OpenShift clusters running 6.2.12 or earlier

Due to a change in the SCC, on OpenShift clusters running version 6.2.12 or earlier upgrading to version 6.2.18 or later, where node:1 is not the master node, the upgrade might get stuck.

You might have a pod that doesn’t become fully ready and start seeing restarts. In the ServicesRigger log, you’ll see this error:

services-rigger.services - ERROR - couldn't update pod <POD NAME> labels
...
... pods <POD NAME> is forbidden: unable to validate against any security context constraint

To prevent this, set node:1 as the master node.

oc exec -it <rec-pod-name> -- rladmin cluster master set 1

This may also affect OpenShift clusters containing two RECs running different versions, if one is running version 6.2.12 or earlier and the other is running 6.2.18 or later.

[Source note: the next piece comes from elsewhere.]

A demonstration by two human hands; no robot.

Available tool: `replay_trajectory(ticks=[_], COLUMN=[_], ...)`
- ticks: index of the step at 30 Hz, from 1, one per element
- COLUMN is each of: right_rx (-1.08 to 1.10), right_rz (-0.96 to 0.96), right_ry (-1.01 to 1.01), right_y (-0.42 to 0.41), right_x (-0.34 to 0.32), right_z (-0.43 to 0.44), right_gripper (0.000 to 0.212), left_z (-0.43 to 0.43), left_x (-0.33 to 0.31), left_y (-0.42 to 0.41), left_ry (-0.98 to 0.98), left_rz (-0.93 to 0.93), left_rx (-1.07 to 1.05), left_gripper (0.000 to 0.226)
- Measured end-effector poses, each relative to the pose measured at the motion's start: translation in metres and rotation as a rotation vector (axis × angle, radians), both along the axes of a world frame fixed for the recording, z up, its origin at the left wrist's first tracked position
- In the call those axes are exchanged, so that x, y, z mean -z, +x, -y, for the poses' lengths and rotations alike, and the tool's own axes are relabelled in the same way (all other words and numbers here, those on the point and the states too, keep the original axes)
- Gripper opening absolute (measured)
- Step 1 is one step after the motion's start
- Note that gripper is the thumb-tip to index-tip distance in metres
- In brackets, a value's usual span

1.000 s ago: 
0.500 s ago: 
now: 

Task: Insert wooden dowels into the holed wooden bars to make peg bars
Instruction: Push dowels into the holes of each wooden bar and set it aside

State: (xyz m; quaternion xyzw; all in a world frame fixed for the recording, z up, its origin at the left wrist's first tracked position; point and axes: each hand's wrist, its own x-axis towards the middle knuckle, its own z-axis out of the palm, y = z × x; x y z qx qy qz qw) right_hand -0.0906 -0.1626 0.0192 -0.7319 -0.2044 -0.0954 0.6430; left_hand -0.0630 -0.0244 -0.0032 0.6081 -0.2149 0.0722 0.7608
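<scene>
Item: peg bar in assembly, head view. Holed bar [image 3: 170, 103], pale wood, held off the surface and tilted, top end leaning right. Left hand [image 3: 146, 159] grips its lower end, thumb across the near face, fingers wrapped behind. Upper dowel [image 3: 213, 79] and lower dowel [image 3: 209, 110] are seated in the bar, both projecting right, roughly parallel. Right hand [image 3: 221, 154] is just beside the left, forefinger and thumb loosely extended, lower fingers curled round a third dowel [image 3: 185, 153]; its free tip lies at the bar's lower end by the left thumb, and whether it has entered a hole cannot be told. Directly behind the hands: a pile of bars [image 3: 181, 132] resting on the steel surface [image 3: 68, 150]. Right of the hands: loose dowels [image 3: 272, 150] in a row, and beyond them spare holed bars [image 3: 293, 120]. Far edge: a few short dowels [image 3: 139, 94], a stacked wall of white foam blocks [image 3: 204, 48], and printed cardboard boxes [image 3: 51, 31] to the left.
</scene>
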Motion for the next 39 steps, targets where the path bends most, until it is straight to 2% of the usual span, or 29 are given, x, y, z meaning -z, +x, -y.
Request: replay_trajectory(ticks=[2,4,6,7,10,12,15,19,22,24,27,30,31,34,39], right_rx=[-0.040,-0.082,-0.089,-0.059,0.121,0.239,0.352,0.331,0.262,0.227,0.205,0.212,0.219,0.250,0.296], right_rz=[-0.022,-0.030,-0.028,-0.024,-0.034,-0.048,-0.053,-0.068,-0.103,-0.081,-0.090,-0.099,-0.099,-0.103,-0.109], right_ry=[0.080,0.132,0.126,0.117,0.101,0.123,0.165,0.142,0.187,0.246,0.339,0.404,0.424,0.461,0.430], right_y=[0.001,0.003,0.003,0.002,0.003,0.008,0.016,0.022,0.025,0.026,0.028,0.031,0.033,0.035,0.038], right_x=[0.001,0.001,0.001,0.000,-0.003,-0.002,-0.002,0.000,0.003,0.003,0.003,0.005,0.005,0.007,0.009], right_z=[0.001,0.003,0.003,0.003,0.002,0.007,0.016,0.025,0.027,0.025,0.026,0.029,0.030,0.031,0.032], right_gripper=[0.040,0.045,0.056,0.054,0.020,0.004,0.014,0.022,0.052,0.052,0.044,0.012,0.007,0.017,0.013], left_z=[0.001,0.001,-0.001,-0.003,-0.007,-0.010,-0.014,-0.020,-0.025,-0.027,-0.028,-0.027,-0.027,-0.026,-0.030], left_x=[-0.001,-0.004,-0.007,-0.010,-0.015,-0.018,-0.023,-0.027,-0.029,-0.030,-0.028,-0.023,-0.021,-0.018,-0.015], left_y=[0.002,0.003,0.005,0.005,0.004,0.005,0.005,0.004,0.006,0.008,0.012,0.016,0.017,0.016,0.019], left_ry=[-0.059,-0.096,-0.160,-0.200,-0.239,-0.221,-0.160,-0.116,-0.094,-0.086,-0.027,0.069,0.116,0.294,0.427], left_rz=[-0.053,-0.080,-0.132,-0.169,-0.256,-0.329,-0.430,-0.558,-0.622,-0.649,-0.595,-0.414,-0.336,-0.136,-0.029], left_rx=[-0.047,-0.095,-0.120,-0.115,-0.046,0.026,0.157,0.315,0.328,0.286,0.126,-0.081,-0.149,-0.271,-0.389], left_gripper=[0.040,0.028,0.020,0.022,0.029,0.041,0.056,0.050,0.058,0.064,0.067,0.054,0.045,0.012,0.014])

This is a newly discovered issue and more information will be available soon. If you have already encountered the error and need it fixed immediately, contact Redis support.

RHEL7-based images

When upgrading existing Redis Enterprise clusters running on RHEL7-based images, make sure to select a RHEL7-based image for the new version. See release notes for more info.

Invalid license

Verify your license is valid before upgrading your REC. Invalid licenses will cause the upgrade to fail.

Use kubectl get rec and verify the LICENSE STATE is valid on your REC before you start the upgrade process.

Large clusters

On clusters with more than 9 REC nodes, running versions 6.2.18-3 through 6.2.4-4, a Kubernetes upgrade can render the Redis cluster unresponsive in some cases.

A fix is available in the 6.4.2-5 release. Upgrade your Redis cluster to 6.4.2-5 before upgrading your Kubernetes cluster.

Upgrade the operator

Download the bundle

Make sure you pull the correct version of the bundle. You can find the version tags by checking the operator releases on GitHub or by using the GitHub API.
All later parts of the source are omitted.